In the entries that follow, the line with "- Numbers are" opens the range and the line with "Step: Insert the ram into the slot" closes it; repeat that range exactly, both lines included.

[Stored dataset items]
# # # #

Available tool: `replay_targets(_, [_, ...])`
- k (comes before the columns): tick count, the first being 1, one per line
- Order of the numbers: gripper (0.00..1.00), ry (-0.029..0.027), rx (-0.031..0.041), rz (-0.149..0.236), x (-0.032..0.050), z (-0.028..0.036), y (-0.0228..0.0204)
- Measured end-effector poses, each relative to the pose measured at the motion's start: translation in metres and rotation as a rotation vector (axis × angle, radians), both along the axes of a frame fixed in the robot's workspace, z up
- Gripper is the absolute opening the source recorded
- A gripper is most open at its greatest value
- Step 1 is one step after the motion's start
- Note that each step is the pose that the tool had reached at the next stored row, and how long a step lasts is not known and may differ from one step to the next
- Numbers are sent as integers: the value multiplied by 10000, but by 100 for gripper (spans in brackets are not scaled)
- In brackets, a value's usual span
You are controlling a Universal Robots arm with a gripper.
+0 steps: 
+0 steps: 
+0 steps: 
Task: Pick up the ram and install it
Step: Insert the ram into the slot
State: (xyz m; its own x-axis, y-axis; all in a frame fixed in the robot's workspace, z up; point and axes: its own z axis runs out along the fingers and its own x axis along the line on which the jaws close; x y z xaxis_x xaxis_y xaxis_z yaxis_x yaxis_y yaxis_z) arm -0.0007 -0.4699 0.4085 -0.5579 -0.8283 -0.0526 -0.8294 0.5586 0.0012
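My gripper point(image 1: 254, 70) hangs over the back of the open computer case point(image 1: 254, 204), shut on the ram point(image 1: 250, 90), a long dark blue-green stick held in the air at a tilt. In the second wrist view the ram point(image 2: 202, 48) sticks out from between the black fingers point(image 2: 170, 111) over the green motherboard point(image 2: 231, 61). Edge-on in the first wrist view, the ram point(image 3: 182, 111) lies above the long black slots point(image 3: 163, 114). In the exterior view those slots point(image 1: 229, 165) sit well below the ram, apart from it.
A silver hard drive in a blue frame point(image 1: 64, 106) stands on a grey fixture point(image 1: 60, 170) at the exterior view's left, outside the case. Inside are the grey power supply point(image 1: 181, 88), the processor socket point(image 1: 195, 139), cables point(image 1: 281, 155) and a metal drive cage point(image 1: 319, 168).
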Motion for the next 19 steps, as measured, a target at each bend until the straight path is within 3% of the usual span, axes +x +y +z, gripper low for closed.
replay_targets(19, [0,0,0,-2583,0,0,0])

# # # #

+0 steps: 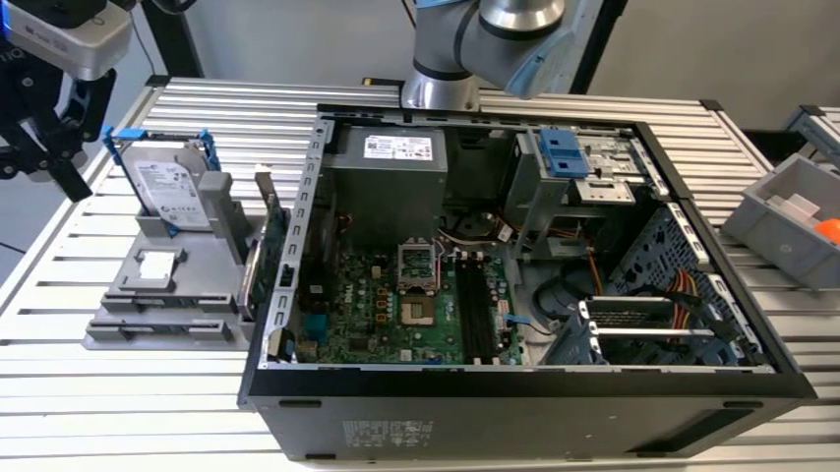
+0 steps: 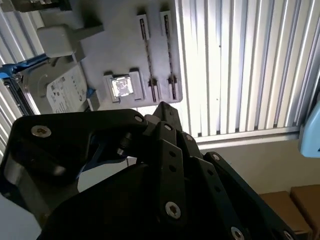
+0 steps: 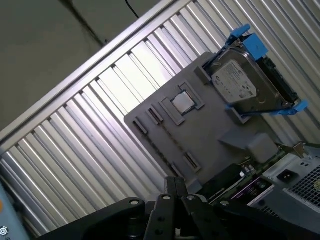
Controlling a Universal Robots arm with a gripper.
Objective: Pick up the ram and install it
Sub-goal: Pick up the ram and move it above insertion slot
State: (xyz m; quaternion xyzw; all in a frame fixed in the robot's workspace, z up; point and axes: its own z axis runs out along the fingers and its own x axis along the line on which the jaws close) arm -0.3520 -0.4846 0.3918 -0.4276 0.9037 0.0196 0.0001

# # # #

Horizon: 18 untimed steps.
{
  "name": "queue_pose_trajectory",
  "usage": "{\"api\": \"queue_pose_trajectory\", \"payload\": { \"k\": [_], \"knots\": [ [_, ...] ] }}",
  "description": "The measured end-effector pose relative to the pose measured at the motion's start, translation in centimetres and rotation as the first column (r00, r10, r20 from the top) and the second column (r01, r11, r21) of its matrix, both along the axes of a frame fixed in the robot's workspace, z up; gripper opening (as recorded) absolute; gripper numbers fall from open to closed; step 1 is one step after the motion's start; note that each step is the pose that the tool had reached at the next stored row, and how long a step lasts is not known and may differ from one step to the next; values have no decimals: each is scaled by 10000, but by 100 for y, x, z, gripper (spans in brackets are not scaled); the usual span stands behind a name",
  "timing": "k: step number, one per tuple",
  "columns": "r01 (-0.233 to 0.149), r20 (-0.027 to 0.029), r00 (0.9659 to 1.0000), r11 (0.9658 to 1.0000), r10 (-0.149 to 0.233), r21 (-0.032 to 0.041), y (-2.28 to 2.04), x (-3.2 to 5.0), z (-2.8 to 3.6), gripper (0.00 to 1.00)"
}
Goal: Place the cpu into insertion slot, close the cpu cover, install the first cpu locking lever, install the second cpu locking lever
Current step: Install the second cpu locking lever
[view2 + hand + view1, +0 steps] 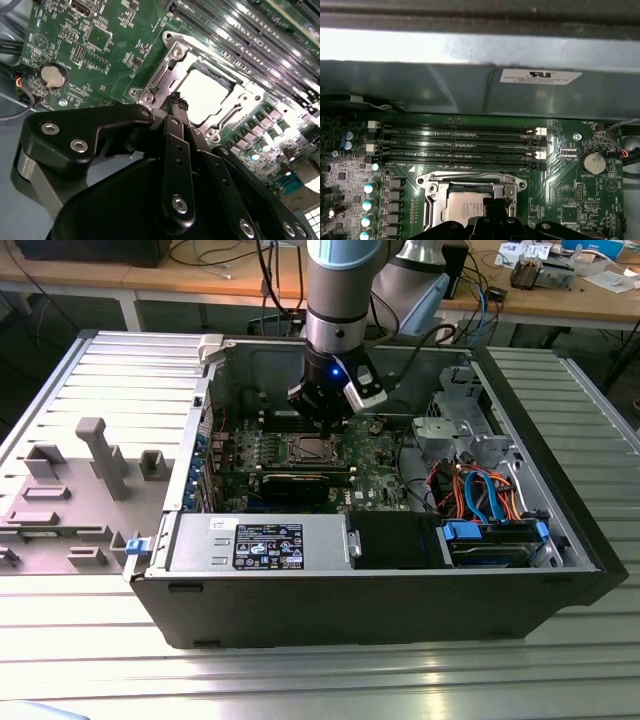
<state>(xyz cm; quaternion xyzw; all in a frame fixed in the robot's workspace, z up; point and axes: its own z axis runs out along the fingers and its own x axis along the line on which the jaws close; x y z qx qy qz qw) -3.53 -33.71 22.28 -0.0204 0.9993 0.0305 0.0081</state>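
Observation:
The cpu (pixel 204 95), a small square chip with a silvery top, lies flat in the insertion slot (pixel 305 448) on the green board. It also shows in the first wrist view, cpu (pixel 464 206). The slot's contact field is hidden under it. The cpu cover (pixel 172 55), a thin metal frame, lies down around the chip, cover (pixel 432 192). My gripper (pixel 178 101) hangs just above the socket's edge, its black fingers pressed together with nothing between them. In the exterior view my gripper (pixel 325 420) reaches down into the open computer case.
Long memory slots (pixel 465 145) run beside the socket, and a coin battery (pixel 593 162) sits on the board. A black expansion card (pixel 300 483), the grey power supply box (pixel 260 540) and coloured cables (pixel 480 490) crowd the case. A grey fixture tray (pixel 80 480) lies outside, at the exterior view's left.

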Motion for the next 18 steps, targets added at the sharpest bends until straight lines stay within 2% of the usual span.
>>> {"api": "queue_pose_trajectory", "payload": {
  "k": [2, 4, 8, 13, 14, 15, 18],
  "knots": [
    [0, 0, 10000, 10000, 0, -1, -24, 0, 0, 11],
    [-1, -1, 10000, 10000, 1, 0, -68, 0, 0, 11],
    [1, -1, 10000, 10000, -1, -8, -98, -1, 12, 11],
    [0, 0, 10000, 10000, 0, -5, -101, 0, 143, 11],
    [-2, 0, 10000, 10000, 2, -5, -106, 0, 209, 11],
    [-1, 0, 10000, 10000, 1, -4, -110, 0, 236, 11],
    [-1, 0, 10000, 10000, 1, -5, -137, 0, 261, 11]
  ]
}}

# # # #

- Solution:
- Numbers are sent as integers: the value multiplied by 10000, but by 100 for gripper (spans in brackets are not scaled)
- In brackets, a value's usual span
You are controlling a Universal Robots arm with a gripper.
+0 steps: 
+0 steps: 
+0 steps: 
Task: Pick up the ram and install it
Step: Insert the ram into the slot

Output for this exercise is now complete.